• What you need to do
Copy the data as given. No line may be skipped.

• Given data

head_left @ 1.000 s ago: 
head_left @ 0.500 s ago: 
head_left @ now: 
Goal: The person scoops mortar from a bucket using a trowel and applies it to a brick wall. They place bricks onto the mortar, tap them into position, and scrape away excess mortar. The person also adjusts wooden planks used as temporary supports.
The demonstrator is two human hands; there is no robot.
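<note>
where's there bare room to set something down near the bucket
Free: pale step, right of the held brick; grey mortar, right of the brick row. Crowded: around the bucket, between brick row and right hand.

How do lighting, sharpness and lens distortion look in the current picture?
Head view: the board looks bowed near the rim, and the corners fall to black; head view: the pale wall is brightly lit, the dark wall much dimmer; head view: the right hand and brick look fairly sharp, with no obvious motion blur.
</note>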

• Response to this task
head_left @ 1.000 s ago: 
head_left @ 0.500 s ago: 
head_left @ now: 
Goal: The person scoops mortar from a bucket using a trowel and applies it to a brick wall. They place bricks onto the mortar, tap them into position, and scrape away excess mortar. The person also adjusts wooden planks used as temporary supports.
The demonstrator is two human hands; there is no robot.
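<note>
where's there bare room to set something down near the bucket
Free: pale step, right of the held brick; grey mortar, right of the brick row. Crowded: around the bucket, between brick row and right hand.

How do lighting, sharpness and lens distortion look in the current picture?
Head view: the board looks bowed near the rim, and the corners fall to black; head view: the pale wall is brightly lit, the dark wall much dimmer; head view: the right hand and brick look fairly sharp, with no obvious motion blur.
</note>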

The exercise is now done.